The opening up of the Indian telecom sector for private enterprises resulted in the need for
independent regulation. In 1997 The Telecom Regulatory Authority Of India (TRAI) was initiated
by an act of Parliament. The purpose of this act was to regulate telecom services, fix/revise tariffs
for telecom services which till then was under the control of the central government. The objective
of TRAI was to create an environment which would enable Indian Telecomm to play an important
role globally. Another important objective for TRAI was to provide equal opportunity for all and
ensure fair competition. To ensure these objectives, TRAI has issued a large number of
regulations, orders and directives and strategized the plan to direct the telecom industry from a
government controlled monopoly to multi operator multi service competitive market. In January
2000, TRAI was modified by an act resulting in Telecommunications Dispute Settlement and
Appellate Tribunal (TDSAT) to settle disputes between a licensor and a licensee, between two or
more service providers, between a service provider and consumers and to settle appeals against
any direction, decision or order of TRAI.

National Long Distance


In 2000 the government created guidelines for the entry of private sector in National Long
Distance without restricting the number of operators. Some of the salient features of NLD are:

* Unlimited entry for both inter circle and intra circle calls.
* Total foreign equity must not exceed 74%.Promoters must have a net worth of Rs 25 million.
* Private operators will have to enter into an arrangement with fixed service providers within a
circle for traffic between long distance and short distance charging centers.
* Private operators allowed to set up landing facilities that access submarine cables and use
excess bandwidth available.
* License period would be for 20 years and extendable by 10 years.

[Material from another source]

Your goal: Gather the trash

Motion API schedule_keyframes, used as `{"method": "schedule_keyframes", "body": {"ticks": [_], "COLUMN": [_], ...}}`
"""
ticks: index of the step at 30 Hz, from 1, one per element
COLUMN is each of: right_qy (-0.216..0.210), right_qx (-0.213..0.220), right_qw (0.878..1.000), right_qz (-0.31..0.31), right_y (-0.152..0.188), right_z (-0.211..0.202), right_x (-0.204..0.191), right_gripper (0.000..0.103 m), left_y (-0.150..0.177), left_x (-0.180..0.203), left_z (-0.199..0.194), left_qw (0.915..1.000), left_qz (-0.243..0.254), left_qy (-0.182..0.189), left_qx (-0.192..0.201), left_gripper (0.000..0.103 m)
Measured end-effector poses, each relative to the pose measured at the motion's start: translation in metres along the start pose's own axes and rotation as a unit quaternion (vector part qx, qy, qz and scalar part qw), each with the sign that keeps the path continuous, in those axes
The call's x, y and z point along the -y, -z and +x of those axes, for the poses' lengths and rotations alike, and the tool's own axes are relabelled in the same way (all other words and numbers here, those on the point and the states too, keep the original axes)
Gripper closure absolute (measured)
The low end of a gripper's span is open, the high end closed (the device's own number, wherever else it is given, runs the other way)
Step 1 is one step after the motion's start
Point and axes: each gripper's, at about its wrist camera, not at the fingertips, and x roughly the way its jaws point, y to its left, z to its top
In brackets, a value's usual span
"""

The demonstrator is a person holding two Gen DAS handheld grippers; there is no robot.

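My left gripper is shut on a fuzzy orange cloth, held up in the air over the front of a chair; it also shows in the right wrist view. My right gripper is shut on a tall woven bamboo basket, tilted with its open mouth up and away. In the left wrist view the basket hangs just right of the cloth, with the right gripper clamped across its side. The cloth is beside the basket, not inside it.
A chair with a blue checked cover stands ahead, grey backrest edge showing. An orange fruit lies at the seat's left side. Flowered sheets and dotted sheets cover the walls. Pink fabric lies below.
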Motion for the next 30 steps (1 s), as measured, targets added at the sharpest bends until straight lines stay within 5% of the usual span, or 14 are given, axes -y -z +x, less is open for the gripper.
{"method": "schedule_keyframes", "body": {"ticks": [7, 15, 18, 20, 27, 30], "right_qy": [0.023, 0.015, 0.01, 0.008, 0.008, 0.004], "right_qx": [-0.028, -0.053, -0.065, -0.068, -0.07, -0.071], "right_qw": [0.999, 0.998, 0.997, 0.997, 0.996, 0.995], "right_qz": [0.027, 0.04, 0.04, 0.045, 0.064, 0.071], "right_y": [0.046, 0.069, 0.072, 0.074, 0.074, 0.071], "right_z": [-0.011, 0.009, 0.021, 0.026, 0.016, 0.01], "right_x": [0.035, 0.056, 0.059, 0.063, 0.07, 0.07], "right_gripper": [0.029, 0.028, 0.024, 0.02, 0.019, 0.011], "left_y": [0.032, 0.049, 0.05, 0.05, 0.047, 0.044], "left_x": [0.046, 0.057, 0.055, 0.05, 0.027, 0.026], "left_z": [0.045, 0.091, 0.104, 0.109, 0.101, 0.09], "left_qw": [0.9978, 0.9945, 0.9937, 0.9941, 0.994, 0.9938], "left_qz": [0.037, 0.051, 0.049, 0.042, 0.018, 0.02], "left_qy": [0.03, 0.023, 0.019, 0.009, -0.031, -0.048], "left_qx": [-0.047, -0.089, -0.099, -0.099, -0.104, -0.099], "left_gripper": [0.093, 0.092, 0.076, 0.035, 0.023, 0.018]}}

International Long Distance

* India had accepted under the GATS to open up ILD in 2004.But India allowed competition in
ILD in the year 2002 itself.
* There can be any number of service providers. The license for ILD service is issued for a
period of 20 years, with automatic extension of the license by a period of 5 years.
* The private applicant would have to pay a onetime non refundable fee of Rs 25 million plus a
bank guarantee of Rs 250 million, which will be given back on honoring of the commitment.
* The annual license fee is at 6% of the Adjusted Gross Revenue and the fee for use of
spectrum is to be paid separately.

Internet service Providers (ISPs)


In 1998 the private sector was given permission to be internet service providers. In the interest of
the customer, the government has set certain guidelines to grant license to prospective service
providers. Any company in India with a maximum foreign equity of 74% is eligible for license. The
segment has seen tremendous technological advancements.

Broad band Policy 2004


Realizing the immense potential of Broadband service in the growth of economy and the
improvement in quality of life due to various functions like tele education, tele medicine, e-
governance, entertainment and in job creation, the government came up with the Broadband
policy in 2004.The main aim was to create infrastructure to enhance the progress of broadband.
Some of the technology applicable for broadband would be Optical Fibre, Asymmetric Digital
Subscriber Lines (ADSL), Cable Network, DTH etc.

Foreign Direct Investment

* In Basic, Cellular, Paging and Value Added Service and Global Mobile Personal
Communications by Satellite, FDI of 74% is allowed subject to license granted by Department Of
Telecommunication.
* FDI up to 74% is also permitted in Radio Paging Service and Internet Service Provider.
* FDI up to 100% is allowed for Infrastructure Providers of dark fibre, electronic and voice mail.
The condition set was that these companies would divest 26% of their equity in favor of Indian
companies in five years, provided they were listed in other parts of the world.
* FDI of 100% was allowed in telecom manufacturing.